* [Aim of the task] Every line of the entries below from the one containing "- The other" to the one containing "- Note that", both ends included, must be written out exactly. No other line belongs in the answer.

------

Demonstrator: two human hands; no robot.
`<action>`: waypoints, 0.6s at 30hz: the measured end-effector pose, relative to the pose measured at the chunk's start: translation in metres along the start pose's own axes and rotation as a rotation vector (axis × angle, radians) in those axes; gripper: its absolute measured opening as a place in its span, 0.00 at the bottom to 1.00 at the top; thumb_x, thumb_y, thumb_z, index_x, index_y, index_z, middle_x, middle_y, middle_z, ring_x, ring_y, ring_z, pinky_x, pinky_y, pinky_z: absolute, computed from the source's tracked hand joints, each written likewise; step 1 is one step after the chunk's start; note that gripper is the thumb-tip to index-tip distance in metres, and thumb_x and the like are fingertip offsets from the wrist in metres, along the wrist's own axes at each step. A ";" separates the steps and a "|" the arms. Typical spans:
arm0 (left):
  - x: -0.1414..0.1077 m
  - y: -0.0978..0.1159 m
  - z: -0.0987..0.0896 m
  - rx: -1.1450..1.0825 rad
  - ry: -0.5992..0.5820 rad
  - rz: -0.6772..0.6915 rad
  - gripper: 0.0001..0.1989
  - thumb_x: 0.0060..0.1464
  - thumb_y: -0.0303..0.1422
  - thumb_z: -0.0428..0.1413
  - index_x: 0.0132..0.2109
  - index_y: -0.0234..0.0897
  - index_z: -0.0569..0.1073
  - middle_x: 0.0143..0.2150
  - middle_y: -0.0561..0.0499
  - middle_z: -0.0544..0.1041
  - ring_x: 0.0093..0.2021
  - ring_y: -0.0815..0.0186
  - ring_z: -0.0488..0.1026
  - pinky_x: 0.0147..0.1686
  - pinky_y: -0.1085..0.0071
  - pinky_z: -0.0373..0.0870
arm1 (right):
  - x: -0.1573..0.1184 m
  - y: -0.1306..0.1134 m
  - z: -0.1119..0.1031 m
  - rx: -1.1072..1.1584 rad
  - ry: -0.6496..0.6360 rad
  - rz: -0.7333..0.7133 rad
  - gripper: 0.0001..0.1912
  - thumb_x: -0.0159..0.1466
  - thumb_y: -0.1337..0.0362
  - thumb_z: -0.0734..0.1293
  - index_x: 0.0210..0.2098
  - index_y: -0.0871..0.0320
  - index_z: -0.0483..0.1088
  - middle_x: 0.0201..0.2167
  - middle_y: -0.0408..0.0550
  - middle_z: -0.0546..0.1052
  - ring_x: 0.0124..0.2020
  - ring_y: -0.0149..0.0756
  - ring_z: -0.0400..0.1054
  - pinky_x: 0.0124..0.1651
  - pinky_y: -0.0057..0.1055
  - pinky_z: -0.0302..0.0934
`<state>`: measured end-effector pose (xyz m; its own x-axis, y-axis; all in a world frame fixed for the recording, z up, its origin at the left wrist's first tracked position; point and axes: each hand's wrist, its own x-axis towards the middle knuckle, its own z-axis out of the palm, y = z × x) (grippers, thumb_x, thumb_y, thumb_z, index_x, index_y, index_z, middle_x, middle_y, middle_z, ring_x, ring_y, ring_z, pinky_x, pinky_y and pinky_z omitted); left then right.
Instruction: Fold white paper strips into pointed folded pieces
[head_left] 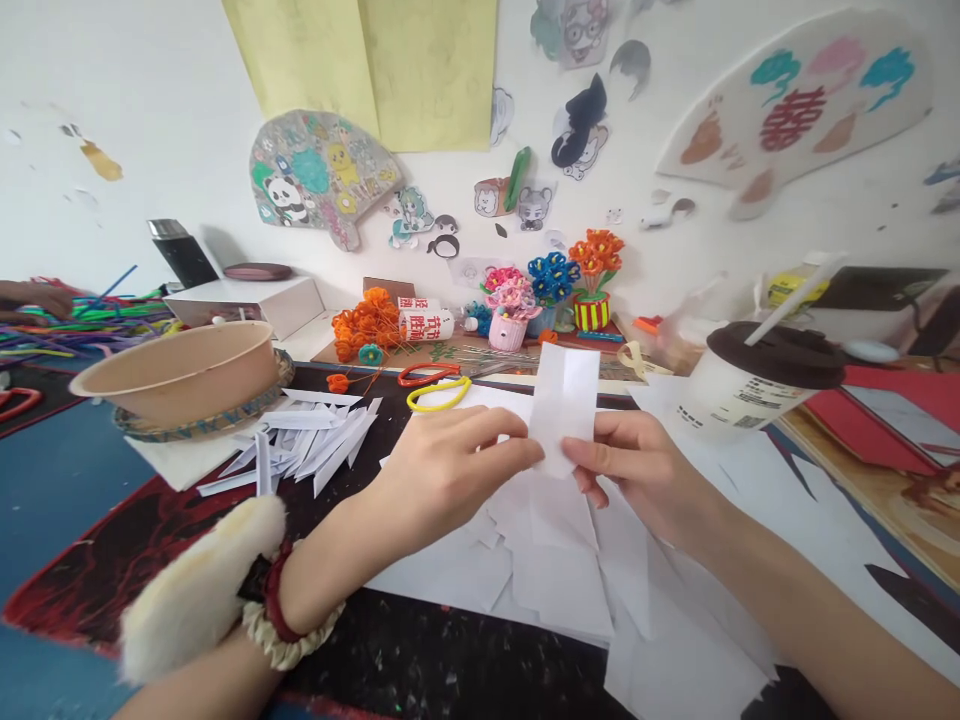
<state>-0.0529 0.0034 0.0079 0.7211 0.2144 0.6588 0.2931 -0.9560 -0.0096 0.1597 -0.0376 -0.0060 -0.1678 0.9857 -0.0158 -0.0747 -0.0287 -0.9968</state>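
Both of my hands hold one small white paper strip [564, 410] upright, with a lengthwise crease showing in it. My left hand [469, 460] pinches its left edge between thumb and fingers. On the right edge, my right hand [626, 455] presses with the thumb in front and fingers behind. Below them lie loose white paper pieces [555, 580], overlapping on a larger white sheet. A pile of narrow folded paper strips [315, 440] rests on the dark mat to the left of my left hand.
A beige bowl [180, 375] stands at left, a lidded cup [761, 385] with a straw at right. Yellow-handled scissors [439, 394] lie beyond my left hand. Pipe-cleaner flowers [367, 325] line the back by the wall. Another person's hand [34, 297] is at far left.
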 end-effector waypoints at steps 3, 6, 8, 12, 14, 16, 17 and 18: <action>-0.001 -0.001 0.001 0.098 0.048 0.087 0.08 0.60 0.23 0.52 0.43 0.37 0.73 0.35 0.52 0.77 0.29 0.71 0.70 0.28 0.73 0.64 | 0.001 0.001 0.000 -0.044 -0.001 -0.043 0.12 0.58 0.57 0.72 0.24 0.59 0.74 0.20 0.43 0.71 0.20 0.27 0.63 0.23 0.26 0.59; -0.001 0.000 0.003 0.147 0.050 0.097 0.07 0.60 0.24 0.53 0.42 0.38 0.74 0.35 0.53 0.77 0.28 0.71 0.68 0.27 0.72 0.61 | 0.003 0.001 0.001 -0.102 0.020 -0.074 0.15 0.60 0.57 0.70 0.22 0.58 0.71 0.19 0.41 0.70 0.20 0.27 0.63 0.26 0.26 0.60; -0.001 0.002 0.004 0.139 0.025 0.054 0.06 0.60 0.25 0.53 0.40 0.39 0.74 0.34 0.53 0.76 0.29 0.71 0.68 0.28 0.72 0.61 | 0.003 0.001 0.001 -0.153 0.026 -0.102 0.17 0.61 0.56 0.70 0.21 0.58 0.70 0.17 0.40 0.70 0.20 0.27 0.63 0.27 0.26 0.60; -0.001 0.007 0.006 0.000 0.009 -0.137 0.05 0.62 0.30 0.54 0.39 0.36 0.74 0.34 0.52 0.75 0.32 0.69 0.70 0.32 0.71 0.64 | 0.002 0.001 0.003 -0.213 0.027 -0.162 0.15 0.62 0.56 0.69 0.22 0.57 0.71 0.17 0.40 0.71 0.20 0.27 0.65 0.28 0.26 0.61; 0.000 0.011 0.007 -0.075 0.031 -0.235 0.05 0.61 0.33 0.55 0.40 0.35 0.73 0.34 0.52 0.75 0.33 0.69 0.70 0.32 0.72 0.64 | 0.001 0.002 0.005 -0.203 0.022 -0.167 0.15 0.62 0.57 0.69 0.22 0.57 0.71 0.16 0.40 0.71 0.20 0.27 0.65 0.27 0.26 0.61; 0.001 0.015 0.008 -0.114 0.067 -0.338 0.06 0.60 0.33 0.56 0.40 0.35 0.71 0.35 0.52 0.74 0.33 0.70 0.69 0.30 0.73 0.63 | 0.001 0.002 0.007 -0.186 0.008 -0.165 0.15 0.62 0.57 0.69 0.23 0.57 0.72 0.16 0.40 0.71 0.20 0.27 0.65 0.27 0.26 0.62; 0.002 0.018 0.008 -0.123 0.088 -0.398 0.06 0.58 0.33 0.58 0.39 0.35 0.70 0.35 0.52 0.73 0.32 0.70 0.68 0.29 0.73 0.63 | 0.001 0.002 0.007 -0.175 0.001 -0.164 0.13 0.62 0.57 0.69 0.24 0.57 0.72 0.17 0.40 0.71 0.20 0.27 0.65 0.27 0.26 0.62; 0.003 0.020 0.009 -0.130 0.103 -0.463 0.07 0.57 0.33 0.59 0.39 0.36 0.70 0.35 0.53 0.73 0.31 0.70 0.67 0.28 0.73 0.62 | 0.001 0.003 0.008 -0.164 -0.013 -0.164 0.12 0.62 0.58 0.69 0.25 0.58 0.73 0.18 0.41 0.72 0.20 0.27 0.65 0.27 0.26 0.62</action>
<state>-0.0398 -0.0130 0.0031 0.4654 0.6083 0.6429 0.4826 -0.7833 0.3918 0.1515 -0.0377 -0.0080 -0.1789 0.9727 0.1479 0.0584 0.1605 -0.9853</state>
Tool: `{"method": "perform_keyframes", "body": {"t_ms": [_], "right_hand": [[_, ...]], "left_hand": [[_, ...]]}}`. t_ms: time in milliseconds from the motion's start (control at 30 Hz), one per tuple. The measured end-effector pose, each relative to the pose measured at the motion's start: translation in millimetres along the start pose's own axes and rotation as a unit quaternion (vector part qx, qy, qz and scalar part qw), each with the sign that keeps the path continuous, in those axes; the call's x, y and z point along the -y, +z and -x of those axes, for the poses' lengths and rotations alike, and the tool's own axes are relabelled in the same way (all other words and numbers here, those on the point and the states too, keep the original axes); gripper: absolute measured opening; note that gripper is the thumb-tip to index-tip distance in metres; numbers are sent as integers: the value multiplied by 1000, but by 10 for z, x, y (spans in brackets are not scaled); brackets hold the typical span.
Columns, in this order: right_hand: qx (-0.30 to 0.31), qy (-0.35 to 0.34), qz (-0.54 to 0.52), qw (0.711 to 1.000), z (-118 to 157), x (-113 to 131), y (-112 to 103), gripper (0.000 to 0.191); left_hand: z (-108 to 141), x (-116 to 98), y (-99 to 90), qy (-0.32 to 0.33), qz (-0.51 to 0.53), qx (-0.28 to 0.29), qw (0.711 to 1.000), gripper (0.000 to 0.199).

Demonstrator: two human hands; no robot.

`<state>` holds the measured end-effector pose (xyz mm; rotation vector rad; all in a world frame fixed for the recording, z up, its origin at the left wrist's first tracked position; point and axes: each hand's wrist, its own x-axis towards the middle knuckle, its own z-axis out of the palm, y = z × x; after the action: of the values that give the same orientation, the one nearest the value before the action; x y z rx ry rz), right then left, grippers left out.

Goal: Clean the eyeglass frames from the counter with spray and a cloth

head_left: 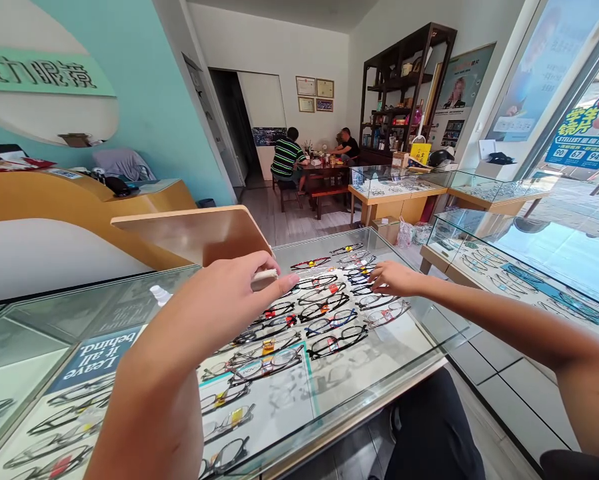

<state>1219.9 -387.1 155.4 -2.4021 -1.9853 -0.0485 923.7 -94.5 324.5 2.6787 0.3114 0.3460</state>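
My left hand (pixel 224 293) is closed around a small white piece that looks like folded cloth or tissue (pixel 264 276), its thumb pointing over the display case. Just beyond the thumb lie rows of eyeglasses (pixel 323 308) with red, orange and yellow tags on their lenses. My right hand (pixel 393 277) reaches in from the right. Its bent fingers are at a dark-framed pair of eyeglasses (pixel 359 273) in the right-hand row, seemingly pinching the frame, partly hidden by the fingertips. Both hands are above the glass display case (pixel 379 373).
A brown wooden panel (pixel 194 233) stands tilted at the case's far left edge. A white bottle tip (pixel 159 295) shows behind my left arm. More glass cases (pixel 509 260) stand to the right. Two or more people (pixel 287 160) sit at a table in the back.
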Motion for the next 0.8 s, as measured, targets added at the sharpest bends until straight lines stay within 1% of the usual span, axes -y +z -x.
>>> {"method": "perform_keyframes", "body": {"t_ms": [167,267,400,500,567,633,700,767,800], "right_hand": [[13,16,-11,1000,-41,44,-140,24],[8,65,6,998,-121,38,-195,25],[15,143,47,989,-278,-11,-166,21],[46,166,61,983,-381,-35,-113,20],[63,175,63,981,-416,-42,-114,19],[71,185,59,978,-415,-50,-166,19],[75,196,54,976,-380,-61,-265,20],[80,201,48,975,-327,-67,-387,23],[83,203,45,975,-303,-64,-447,23]], "left_hand": [[-7,-5,45,11,-16,18,1000,51],[-17,-55,62,21,-33,20,999,56],[-10,-180,97,41,-36,11,998,56],[21,-253,126,66,-18,12,998,51],[48,-275,134,71,-14,19,997,49],[69,-277,135,66,-18,33,997,49],[75,-272,143,65,-22,50,996,49],[69,-303,180,80,-23,57,995,48],[69,-350,214,95,-22,62,993,46]]}}
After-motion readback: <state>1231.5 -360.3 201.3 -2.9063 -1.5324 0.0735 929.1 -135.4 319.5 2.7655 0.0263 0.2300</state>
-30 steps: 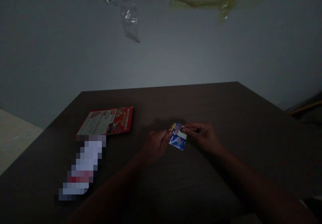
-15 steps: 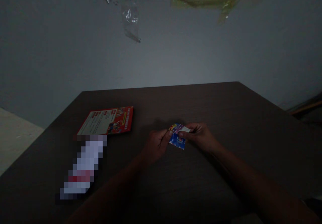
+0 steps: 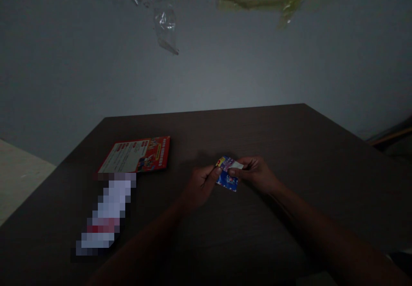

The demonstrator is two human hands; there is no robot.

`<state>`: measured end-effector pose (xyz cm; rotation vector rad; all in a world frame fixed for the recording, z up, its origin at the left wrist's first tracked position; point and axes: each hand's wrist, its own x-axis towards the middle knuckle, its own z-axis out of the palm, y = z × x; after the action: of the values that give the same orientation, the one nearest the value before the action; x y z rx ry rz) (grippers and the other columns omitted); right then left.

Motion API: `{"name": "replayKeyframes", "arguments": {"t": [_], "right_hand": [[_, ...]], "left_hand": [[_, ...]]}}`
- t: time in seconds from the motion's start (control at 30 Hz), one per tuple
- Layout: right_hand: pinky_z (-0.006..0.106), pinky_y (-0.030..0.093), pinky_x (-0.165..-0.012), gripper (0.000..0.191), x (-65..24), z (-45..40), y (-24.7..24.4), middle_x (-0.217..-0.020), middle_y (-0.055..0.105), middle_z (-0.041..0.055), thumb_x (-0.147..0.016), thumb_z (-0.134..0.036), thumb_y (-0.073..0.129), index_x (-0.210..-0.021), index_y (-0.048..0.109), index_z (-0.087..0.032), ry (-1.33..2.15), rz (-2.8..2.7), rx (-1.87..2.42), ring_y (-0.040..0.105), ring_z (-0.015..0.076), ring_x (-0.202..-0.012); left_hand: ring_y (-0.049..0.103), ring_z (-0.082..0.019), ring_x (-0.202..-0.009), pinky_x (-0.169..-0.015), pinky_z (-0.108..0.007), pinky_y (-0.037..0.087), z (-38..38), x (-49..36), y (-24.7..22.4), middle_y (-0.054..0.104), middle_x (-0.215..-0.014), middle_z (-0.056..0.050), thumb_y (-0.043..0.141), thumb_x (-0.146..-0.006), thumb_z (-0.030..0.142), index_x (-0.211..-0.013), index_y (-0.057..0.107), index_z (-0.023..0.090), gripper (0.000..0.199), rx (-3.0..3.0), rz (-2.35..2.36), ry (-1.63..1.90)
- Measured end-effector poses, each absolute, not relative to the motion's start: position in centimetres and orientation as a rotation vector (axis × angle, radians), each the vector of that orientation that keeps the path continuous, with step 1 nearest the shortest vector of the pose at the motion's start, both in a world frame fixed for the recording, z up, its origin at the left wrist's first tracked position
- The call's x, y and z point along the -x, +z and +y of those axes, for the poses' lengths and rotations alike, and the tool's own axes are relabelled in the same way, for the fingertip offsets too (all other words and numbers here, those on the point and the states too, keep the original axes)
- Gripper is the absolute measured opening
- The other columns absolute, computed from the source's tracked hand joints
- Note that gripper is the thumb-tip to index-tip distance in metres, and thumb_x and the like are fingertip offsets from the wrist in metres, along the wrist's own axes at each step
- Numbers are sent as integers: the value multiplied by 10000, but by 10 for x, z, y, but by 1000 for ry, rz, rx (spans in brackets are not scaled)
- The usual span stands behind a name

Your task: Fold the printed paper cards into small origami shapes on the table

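Observation:
Over the middle of the table, both hands hold a small blue printed packet (image 3: pixel 227 182) with purple and yellow areas at its upper end. My left hand (image 3: pixel 201 183) pinches its left edge, thumb on top. From the other side my right hand (image 3: pixel 259 174) grips it, thumb pressed on the printed face. A pale piece (image 3: pixel 238 165) shows by the right fingers; whether it belongs to the packet I cannot tell. Fingers beneath the packet are mostly hidden.
A red printed booklet or flat box (image 3: pixel 135 155) lies on the dark table (image 3: pixel 273 131), left of my hands. Nearer me is a pixelated whitish object (image 3: pixel 107 209). A grey wall (image 3: pixel 225 71) with tape remnants (image 3: pixel 254 1) rises behind the table.
The view has shifted very slightly. Both hands keep their hold, and the packet has barely moved, its lower corner a touch lower and to the right.

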<state>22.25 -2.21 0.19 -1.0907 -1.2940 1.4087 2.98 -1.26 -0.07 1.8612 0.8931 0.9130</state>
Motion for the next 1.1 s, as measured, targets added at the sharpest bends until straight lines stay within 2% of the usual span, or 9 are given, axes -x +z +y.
{"name": "replayKeyframes", "arguments": {"t": [0.2,0.33,0.47,0.77,0.97,1.1], "right_hand": [[231,456,-537,264,-224,-22,0,-657,695,46,-610,-350,787,-722,696,-129,1466,-1299,1095,599,119,-553],[230,456,-569,246,-223,-24,3,-673,689,32,-616,-326,787,-731,692,-129,1498,-1320,1079,592,110,-575],[217,432,-562,228,-223,-26,5,-666,675,29,-653,-319,764,-721,693,-113,1547,-1369,1067,562,95,-564],[211,407,-542,223,-226,-26,3,-640,654,25,-659,-308,759,-711,694,-101,1597,-1379,1040,525,82,-534],[207,381,-510,213,-221,-27,6,-585,611,4,-659,-299,749,-666,673,-99,1498,-1526,1098,492,83,-511],[195,341,-482,207,-219,-29,6,-542,547,-22,-699,-290,707,-630,645,-105,1442,-1632,1145,446,70,-492]], "left_hand": [[424,-85,-557,-520,-199,324,-11,-25,1,477,-602,21,429,-885,441,-723,587,118,394,-1811,826,755],[378,-70,-505,-472,-188,282,-9,-25,1,429,-557,36,401,-891,453,-655,546,122,431,-1836,872,681],[362,-66,-491,-452,-182,248,-11,-26,0,407,-547,41,390,-897,453,-672,529,127,420,-1844,852,658],[350,-62,-484,-464,-188,250,-12,-27,1,377,-528,47,420,-886,442,-602,489,134,425,-1872,797,656],[467,-91,-542,-502,-200,316,-11,-31,1,521,-607,19,420,-887,447,-766,596,130,382,-1978,896,633],[502,-100,-555,-533,-212,336,-10,-33,3,519,-587,22,410,-898,427,-712,560,146,369,-2203,1000,693]]}}
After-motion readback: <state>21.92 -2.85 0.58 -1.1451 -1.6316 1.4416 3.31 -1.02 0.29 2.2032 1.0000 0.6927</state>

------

* [Problem solution]
- The other columns absolute, computed from the source's tracked hand joints
- Note that gripper is the thumb-tip to index-tip distance in metres, and thumb_x and the like are fingertip offsets from the wrist in metres, along the wrist's own axes at each step

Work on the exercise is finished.